[DATASET Boundary: Start]

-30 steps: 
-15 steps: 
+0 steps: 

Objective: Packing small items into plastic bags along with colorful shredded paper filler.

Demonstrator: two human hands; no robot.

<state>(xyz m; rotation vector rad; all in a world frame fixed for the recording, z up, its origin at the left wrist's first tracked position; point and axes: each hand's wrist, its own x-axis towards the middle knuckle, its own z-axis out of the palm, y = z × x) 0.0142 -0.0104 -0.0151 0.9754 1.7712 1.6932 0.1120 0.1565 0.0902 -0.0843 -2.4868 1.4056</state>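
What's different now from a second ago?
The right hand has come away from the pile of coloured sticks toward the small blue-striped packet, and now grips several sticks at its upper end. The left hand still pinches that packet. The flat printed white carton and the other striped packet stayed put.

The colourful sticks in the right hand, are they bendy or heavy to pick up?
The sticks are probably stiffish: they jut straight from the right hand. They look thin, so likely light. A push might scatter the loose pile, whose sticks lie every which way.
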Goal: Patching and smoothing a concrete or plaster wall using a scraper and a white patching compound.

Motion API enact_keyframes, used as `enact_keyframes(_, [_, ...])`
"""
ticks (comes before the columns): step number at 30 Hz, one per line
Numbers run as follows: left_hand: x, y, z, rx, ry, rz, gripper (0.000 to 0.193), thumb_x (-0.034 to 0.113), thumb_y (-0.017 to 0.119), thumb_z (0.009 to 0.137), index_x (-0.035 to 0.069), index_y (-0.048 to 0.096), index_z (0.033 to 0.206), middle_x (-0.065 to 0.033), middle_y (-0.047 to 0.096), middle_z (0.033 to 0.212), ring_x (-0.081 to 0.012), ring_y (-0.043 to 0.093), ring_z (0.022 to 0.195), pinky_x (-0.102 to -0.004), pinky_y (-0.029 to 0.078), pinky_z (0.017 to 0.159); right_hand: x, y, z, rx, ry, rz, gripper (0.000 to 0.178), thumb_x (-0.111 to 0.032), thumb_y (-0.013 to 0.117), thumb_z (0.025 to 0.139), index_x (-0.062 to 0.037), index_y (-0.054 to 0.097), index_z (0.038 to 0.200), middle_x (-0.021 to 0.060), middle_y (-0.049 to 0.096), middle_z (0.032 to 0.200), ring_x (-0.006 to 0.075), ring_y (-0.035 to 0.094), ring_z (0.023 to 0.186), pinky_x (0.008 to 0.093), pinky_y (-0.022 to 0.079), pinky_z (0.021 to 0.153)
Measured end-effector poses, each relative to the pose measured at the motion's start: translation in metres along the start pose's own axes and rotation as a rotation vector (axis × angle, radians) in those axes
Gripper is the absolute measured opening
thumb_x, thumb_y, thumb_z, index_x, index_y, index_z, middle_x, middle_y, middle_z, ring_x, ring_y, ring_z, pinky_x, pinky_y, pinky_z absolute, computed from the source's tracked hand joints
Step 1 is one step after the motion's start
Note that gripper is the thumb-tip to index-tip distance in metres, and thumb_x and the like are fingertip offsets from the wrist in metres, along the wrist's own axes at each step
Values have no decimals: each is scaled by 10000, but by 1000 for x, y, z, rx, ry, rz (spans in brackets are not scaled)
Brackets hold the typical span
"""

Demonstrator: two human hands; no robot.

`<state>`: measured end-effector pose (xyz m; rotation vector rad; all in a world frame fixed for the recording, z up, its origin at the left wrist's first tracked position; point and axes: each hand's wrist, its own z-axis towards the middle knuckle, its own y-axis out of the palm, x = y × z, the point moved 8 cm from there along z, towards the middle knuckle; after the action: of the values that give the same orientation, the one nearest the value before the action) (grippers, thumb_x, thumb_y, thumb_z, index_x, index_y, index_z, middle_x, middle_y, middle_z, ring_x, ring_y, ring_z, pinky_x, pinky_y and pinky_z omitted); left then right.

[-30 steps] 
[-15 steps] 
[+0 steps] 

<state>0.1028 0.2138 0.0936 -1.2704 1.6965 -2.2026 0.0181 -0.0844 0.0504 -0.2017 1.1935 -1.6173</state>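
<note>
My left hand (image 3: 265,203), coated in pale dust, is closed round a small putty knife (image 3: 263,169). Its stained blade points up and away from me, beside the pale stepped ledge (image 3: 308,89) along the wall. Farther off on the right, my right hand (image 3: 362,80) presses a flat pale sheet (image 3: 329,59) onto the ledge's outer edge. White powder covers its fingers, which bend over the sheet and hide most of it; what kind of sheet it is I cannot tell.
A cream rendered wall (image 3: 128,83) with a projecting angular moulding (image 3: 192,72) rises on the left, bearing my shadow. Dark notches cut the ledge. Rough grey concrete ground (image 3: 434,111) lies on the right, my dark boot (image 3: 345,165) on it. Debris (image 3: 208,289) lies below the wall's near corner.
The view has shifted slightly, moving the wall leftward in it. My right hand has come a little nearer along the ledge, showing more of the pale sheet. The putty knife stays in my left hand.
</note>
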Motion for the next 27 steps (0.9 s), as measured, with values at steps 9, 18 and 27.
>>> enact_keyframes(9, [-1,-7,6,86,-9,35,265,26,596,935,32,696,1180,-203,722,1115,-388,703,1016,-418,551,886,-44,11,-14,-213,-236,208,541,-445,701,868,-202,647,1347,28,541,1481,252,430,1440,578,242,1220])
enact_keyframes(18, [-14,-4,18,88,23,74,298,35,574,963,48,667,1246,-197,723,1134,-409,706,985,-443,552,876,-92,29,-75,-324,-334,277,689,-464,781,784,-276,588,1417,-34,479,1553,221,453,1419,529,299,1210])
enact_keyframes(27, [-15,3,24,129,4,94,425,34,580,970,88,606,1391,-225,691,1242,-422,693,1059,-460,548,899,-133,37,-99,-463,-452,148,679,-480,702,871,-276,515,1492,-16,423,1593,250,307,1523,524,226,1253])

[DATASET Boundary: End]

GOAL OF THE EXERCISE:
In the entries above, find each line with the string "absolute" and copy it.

RESPONSE AREA:
Gripper is the absolute measured opening
thumb_x, thumb_y, thumb_z, index_x, index_y, index_z, middle_x, middle_y, middle_z, ring_x, ring_y, ring_z, pinky_x, pinky_y, pinky_z absolute, computed from the source's tracked hand joints

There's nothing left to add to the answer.